▶ WORK TASK
Write every line below out again, exactly as given, but leave out the pictures.
-.-.-
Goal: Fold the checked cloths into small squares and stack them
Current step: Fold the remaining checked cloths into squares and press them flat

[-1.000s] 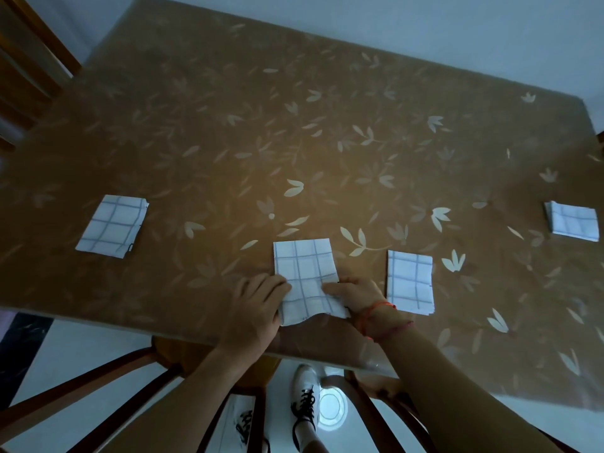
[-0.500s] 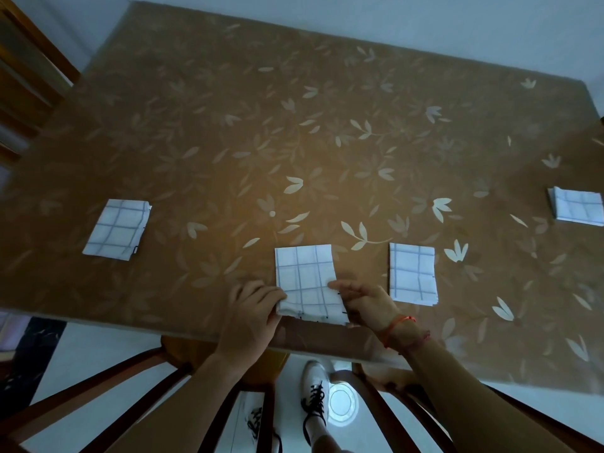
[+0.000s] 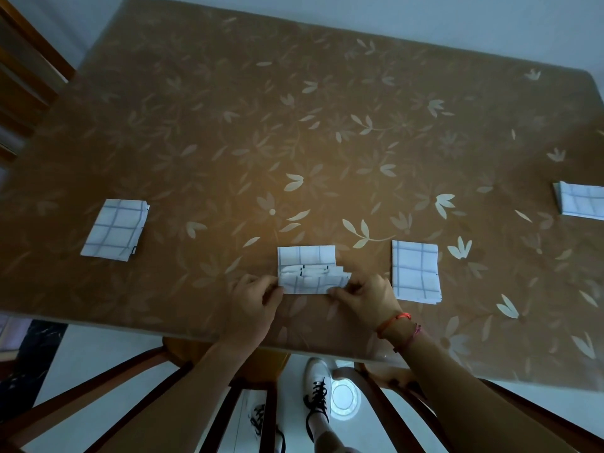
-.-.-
▶ OUTPUT FOR THIS EXERCISE
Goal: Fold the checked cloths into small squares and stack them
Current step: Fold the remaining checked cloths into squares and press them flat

[-1.000s] 
[-0.500s] 
[+0.000s] 

The work on this exercise is done.